When you click “LOG IN”, it will try to connect to Tor. Then it should start downloading your most recent messages. Now you can start using Delta Chat!
Bonus: Add a Friend Through QR Code Scanning
Now that you know how to do it, you can help a friend setting it up. With other Delta Chat users, you can communicate end-to-end encrypted. To ensure that your chat is safe from attackers and always end-to-end encrypted, you should add your friends by scanning their QR codes. This way you verify each other as contacts.
Of course, with a Tails stick you don’t always use a laptop with a webcam; sometimes it will just be the old desktop PC of someone’s grandparents. But you can still verify them by sending them the verification code manually. Note that you both need to be online at the same time for this to work.

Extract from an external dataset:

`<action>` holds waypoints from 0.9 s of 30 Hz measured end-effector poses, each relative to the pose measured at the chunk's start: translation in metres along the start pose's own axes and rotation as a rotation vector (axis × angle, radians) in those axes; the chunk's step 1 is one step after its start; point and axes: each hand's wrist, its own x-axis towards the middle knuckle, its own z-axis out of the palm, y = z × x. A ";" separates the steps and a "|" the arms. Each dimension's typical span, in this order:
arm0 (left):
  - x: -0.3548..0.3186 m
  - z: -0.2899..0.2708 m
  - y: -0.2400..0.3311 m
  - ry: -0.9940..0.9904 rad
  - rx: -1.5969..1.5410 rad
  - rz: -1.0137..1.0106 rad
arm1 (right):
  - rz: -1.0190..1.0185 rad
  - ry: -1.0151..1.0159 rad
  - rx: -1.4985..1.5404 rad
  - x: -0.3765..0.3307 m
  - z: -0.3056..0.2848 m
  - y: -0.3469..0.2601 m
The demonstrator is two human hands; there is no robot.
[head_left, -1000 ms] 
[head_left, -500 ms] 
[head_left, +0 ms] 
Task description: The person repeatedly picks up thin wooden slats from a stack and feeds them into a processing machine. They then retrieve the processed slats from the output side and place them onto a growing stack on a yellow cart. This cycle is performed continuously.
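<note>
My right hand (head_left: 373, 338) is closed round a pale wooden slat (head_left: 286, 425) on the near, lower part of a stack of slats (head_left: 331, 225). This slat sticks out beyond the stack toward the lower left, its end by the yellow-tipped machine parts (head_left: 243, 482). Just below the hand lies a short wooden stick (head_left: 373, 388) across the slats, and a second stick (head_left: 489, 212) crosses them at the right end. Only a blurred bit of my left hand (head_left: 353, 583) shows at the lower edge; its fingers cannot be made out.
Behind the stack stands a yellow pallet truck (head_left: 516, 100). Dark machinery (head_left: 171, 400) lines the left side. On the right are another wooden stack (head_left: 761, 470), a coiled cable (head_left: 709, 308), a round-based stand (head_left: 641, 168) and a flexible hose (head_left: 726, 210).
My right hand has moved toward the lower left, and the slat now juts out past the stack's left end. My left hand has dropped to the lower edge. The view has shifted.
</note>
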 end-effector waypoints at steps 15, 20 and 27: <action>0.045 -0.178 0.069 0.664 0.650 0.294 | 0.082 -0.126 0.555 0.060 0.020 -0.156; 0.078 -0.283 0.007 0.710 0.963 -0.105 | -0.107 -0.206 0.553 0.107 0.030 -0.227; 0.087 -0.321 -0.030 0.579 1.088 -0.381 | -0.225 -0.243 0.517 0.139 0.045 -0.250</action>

In the QR menu, you can just click on “copy to clipboard”. Then you can send the code to your friend, preferaby via a secure channel. It should look like this:
Now they can also go to their QR menu, and paste the verification code there:
Then the verification process starts. It can take a minute or so, until the verification confirmation appears on both sides:
Voilà – that’s it! Now you can be sure that your communication is end-to-end encrypted.